DATA SHOWN:
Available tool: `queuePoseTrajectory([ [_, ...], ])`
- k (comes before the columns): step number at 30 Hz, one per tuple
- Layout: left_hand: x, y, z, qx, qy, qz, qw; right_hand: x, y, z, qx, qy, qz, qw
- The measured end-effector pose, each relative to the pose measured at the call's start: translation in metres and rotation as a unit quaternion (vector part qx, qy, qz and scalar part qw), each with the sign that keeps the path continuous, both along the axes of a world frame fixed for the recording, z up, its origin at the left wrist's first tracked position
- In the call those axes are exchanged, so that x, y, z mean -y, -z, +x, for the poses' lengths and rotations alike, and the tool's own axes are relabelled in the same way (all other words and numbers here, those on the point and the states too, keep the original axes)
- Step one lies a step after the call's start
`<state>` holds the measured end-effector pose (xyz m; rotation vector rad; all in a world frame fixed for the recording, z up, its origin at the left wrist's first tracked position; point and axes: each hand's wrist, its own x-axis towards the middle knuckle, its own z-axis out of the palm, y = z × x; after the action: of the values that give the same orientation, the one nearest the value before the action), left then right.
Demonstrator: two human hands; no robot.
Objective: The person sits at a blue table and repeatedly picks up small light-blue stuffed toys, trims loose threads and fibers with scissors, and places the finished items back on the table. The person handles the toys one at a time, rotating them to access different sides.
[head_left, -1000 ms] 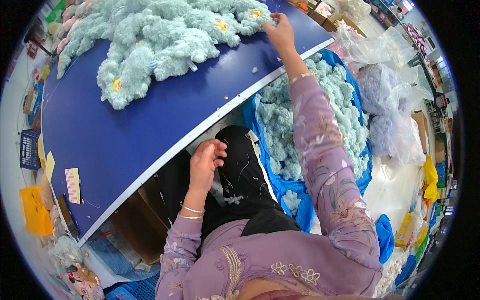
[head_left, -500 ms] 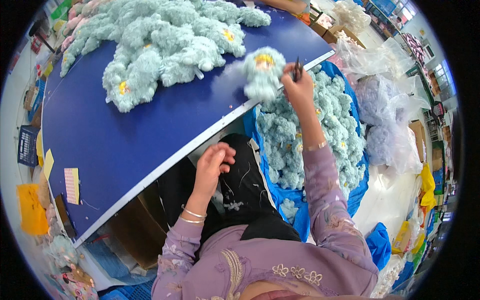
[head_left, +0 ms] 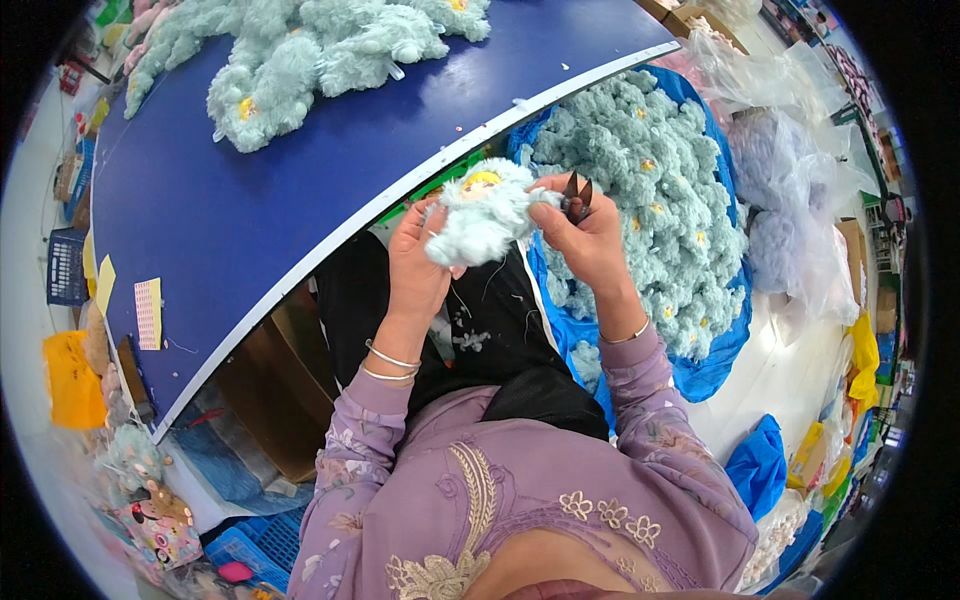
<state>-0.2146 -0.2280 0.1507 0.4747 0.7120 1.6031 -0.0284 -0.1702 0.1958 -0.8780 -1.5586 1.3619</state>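
Observation:
A fluffy pale-blue plush toy (head_left: 482, 215) with a yellow patch on its face is held over my lap, just off the table edge. My left hand (head_left: 418, 245) grips its left side, with some fingers hidden behind the fur. On the other side, my right hand (head_left: 585, 235) pinches a tuft or limb of the toy. That same hand carries dark thread snips (head_left: 577, 197), their two pointed blades sticking up past the fingers.
More pale-blue plush pieces (head_left: 330, 50) are heaped on the blue table (head_left: 300, 190). To the right, a blue sack (head_left: 735, 300) holds many similar ones. Clear plastic bags (head_left: 790, 190) stand beyond it. A sheet of small labels (head_left: 148, 313) lies at the table's left.
My right hand has brought the plush toy from above the table edge down toward my lap. My left hand has risen and taken hold of it. The view has shifted slightly.

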Motion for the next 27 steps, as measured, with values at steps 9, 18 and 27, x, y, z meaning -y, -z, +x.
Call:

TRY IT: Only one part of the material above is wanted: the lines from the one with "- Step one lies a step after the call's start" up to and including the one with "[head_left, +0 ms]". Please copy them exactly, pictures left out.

RESPONSE AREA:
- Step one lies a step after the call's start
`<state>` holds the measured end-effector pose (xyz m; rotation vector rad; all in a world frame fixed for the recording, z up, its origin at the left wrist's first tracked position; point and axes: each hand's wrist, its own x-axis towards the middle knuckle, its own z-axis out of the palm, y = z × x; after the action: of the values that give the same orientation, the one nearest the value before the action), left then right.
Demonstrator: two human hands; no robot.
Objective: The person sits at a blue table and repeatedly picks up small light-blue stuffed toys, trims loose threads and fibers with scissors, and places the finished items back on the table. The person handles the toys one at a time, rotating them to access different sides.
[head_left, -1000 ms] 
[head_left, -500 ms] 
[head_left, +0 ms] 

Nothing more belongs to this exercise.